David: Learning something unanticipated about a subject you love is exciting. Massive palindromes and amplicons carrying spermatogenesis genes were known to dot the genomic landscape of the human Y chromosome, and they are frequently subject to deletion or rearrangement through non-allelic homologous recombination. The excitement for me here arises from both a computational advance and a biological insight. First, graduate student Levi Teitz, with guidance from Helen Skaletsky, mastered the computational challenge of robustly and accurately discerning the copy numbers of many different Y amplicons from whole-genome shotgun sequence data. Second, Levi applied these computational tools to the 1000 Genomes males, thereby characterizing Y amplicon copy number variation (CNV) around the globe. While the existence of such Y-amplicon CNV was unsurprising, the predominance of consistent patterns of Y-amplicon copy numbers around the globe (actually, across Y chromosome haplotypes) surprised me, and indicated that natural selection had optimized and consistently favored specific copy numbers for a host of Y amplicons. Natural selection, whose ability to maintain genes on the clonally transmitted Y had often been impugned, has evidently been effective at policing Y-amplicon copy numbers. Natural selection is alive and well on the human Y chromosome, even the parts where we might least expect it!
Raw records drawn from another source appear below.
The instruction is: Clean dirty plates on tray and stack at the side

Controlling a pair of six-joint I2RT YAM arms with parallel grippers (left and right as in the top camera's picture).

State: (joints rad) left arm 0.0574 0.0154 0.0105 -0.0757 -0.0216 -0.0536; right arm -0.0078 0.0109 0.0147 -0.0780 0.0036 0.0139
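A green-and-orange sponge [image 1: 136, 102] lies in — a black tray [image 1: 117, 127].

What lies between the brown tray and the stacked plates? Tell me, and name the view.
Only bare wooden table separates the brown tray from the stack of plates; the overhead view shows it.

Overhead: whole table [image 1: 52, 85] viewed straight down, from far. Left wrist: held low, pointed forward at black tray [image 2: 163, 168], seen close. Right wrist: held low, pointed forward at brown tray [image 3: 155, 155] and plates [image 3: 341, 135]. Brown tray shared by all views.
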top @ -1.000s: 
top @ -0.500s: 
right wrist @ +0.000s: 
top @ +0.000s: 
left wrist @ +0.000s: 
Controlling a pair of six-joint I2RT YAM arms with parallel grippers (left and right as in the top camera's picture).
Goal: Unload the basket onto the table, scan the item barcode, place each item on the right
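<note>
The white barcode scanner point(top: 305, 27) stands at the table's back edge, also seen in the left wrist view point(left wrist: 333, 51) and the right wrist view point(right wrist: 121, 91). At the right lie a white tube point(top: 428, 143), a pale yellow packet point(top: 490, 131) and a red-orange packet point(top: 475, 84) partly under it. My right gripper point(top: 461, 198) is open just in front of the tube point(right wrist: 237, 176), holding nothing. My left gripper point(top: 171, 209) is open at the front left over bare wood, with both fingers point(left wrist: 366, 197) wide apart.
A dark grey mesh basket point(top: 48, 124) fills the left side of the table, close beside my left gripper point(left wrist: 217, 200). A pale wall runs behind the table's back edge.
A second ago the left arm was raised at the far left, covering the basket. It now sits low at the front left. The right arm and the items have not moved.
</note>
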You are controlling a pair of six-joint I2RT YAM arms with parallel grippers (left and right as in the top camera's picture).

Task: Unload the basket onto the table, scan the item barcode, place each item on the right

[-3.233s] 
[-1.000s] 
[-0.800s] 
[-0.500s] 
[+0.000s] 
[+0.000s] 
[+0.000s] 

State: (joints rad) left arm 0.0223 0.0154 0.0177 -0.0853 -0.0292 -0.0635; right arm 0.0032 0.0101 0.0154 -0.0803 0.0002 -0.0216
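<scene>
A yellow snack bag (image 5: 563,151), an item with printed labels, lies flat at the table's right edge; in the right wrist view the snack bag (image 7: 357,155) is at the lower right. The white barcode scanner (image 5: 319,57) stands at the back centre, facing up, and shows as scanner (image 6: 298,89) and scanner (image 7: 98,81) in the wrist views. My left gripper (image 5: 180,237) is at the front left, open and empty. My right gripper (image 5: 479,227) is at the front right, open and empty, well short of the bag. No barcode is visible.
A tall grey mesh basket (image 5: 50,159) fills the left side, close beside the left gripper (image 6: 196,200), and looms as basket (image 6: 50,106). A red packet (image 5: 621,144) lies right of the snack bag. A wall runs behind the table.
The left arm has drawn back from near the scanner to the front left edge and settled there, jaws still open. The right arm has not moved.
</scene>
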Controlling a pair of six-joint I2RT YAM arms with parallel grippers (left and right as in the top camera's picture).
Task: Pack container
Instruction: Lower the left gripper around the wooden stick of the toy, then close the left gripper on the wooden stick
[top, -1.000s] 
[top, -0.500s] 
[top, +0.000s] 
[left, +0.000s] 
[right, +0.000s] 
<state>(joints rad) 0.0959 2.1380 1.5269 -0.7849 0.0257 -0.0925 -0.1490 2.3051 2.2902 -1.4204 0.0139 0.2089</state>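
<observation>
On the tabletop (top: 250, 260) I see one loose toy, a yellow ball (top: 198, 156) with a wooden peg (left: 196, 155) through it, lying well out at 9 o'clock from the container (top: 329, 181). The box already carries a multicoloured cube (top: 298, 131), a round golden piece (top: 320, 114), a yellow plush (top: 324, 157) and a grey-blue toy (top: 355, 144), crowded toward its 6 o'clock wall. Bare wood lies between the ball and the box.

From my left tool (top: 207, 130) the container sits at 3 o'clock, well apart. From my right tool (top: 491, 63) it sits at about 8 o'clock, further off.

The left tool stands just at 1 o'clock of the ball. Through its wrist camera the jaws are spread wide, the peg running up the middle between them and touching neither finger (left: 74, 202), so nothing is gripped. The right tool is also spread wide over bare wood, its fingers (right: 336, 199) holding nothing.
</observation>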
AJHG: Thinking about the bigger picture, what implications do you see from this work for the larger human genetics community?

Levi: Beyond improving our understanding of the Y chromosome, our work highlights the fact that the genome can change in unexpected ways. Much genomic research today focuses exclusively on the parts of the genome that are easiest to study: single-copy coding sequence. This paper demonstrates that not only does the rest of the genome have profound evolutionary and phenotypic effects, it also varies in ways that are exquisitely dependent on its repetitive structure. In fact, it would be impossible to understand the phenotypic and evolutionary stories without first understanding the underlying complex structure of these genomic regions. There are still parts of the human genome where complex structures are unresolved; who knows what we will discover when those parts are properly sequenced?

David: Genetically inclined students of human biology, medicine, and evolution tend to focus their efforts on the parts of the genome that are most readily analyzed – the civilized, single-copy parts that approach most closely our Mendelian expectations. But there is so much to be learned in the relatively understudied and untamed parts of the genome where palindromes, amplicons, and segmental duplications bend the rules, demanding special attention to technical and analytic matters but offering rich rewards to the curious and persistent.

AJHG: What advice do you have for trainees/young scientists?

Levi: I’m a trainee and a young scientist myself, so I don’t have much career experience to draw upon, but my advice would be to never forget the human factor when choosing what to work on and who to work with. If you are surrounded by good people and you enjoy working with them, your science will be better for it.

David: Work with people whom you like, respect, and admire, on questions that you personally find to be compelling. Nothing is more satisfying than finding value and meaning where others think not to look.

AJHG: And for fun, tell us something about your life outside of the lab.

Levi: I’m an amateur baker and have recently started accumulating kitchen gadgets, including a doughnut filling injector, a rotating cake stand, and a frying pan just for blintzes.

David: I love to explore the outdoors, and especially mountains and lakes, with family and friends, in all seasons. I would point out that some of our oldest and most acclaimed National Parks – Yellowstone and Yosemite – begin with the letter Y.

A longtime member of ASHG, David Page, MD, is Director of the Whitehead Institute, Professor of Biology at the Massachusetts Institute of Technology and Howard Hughes Medical Institute Investigator.